Баланчин был, разумеется, на стороне Лопухова. Впрочем, даже мэтр «Мира искусства» Бенуа в статье с заголовком «Пиетет или кощунство» (отражавшем накал споров) заявил, что к старым балетам не нужно относиться как к «забальзамированным останкам». По словам Бенуа, в «Спящей красавице» «даровитый и пламенный Ф. Лопухов… не изменения внес, а поправки». Страстный поклонник «Спящей красавицы» Бенуа мог быть доволен: пастиши Лопухова были столь близки к оригиналу, что до сих пор некоторые из них (например, вариация Феи Сирени) исполняются во всем мире как творения самого Петипа. «В это трудно поверить, но факт поразителен», – констатировал на склоне лет Слонимский.

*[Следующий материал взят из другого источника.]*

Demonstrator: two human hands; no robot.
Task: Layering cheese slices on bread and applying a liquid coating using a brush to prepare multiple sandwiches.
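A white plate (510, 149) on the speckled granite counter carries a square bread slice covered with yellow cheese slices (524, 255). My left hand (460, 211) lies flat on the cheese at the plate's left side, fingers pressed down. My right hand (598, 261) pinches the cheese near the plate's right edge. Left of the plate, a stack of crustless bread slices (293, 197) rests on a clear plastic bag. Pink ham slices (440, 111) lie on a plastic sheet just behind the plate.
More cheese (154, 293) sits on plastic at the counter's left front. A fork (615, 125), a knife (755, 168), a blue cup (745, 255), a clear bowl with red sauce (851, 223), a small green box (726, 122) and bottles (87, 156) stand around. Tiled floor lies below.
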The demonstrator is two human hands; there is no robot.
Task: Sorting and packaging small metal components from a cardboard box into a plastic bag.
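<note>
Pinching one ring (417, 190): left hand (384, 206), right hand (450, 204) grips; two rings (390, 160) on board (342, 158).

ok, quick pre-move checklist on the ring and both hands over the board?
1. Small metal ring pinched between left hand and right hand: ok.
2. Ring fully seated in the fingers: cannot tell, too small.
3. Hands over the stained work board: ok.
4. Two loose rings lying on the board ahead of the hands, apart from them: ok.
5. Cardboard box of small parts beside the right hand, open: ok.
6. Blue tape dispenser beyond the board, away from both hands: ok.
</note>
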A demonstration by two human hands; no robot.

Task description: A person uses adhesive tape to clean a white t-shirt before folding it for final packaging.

Волынский, всеми силами пытавшийся скинуть Лопухова с поста, чтобы самому встать на его место, откликнулся на редакции Лопуховым балетов Петипа памфлетом под названием «Маляр негодный», намекая на всем известные пушкинские строки:
Мне не смешно, когда маляр негодный
Мне пачкает мадонну Рафаэля.
Еще большее негодование Волынского вызвала постановка Лопухова «Величие мироздания» на музыку Четвертой симфонии Бетховена – уникальный опыт в новом балетном жанре, названном хореографом «танцсимфонией». Идея Лопухова, начавшего работать над ней, как он утверждал позднее, еще в 1916 году, заключалась в том, чтобы лидирующими элементами балета сделать сложный классический танец, опирающийся на великую симфоническую музыку без помощи отвлекающих, по мнению Лопухова, литературного сюжета, вызывающих декораций и костюмов. (Подобный аскетизм впоследствии последовательно проводился Баланчиным в его нью-йоркских постановках.)
Лопухов начал, наконец, репетировать свою «танцсимфонию» летом 1922 года, собрав группу молодых энтузиастов, среди которых были Баланчин, Данилова и Петр Гусев. Танцоры репетировали бесплатно, пожертвовав своими отпусками, и даже костюмы для предстоящего выступления сшили за свой счет. Правда, костюмы были, согласно революционной идее Лопухова, предельно простыми, представляя, по существу, танцевальную униформу для ежедневных экзерсисов. От декораций Лопухов тоже отказался.
В своей «танцсимфонии» Лопухов на музыку вступительного адажио Бетховена вывел на авансцену восемь юношей, которые, освещенные голубым светом, медленно проходили как бы мимо зрителя, прикрыв одной рукой глаза, а другую простирая вдаль. За юношами вытягивалась цепочка из восьми девушек. Лопухов объяснял, что это должно символизировать «Зарождение света». Затем наступало «Зарождение солнца». Далее Лопухов комментировал идею эволюции с помощью скорее абстрактных танцевальных зарисовок «питекантропов», «бабочек» и «птичек». «Величие мироздания» заканчивалось «Вечным движением», в котором все участники постановки, освещенные на сей раз красным светом, образовывали символизировавшую «Мироздание» спираль.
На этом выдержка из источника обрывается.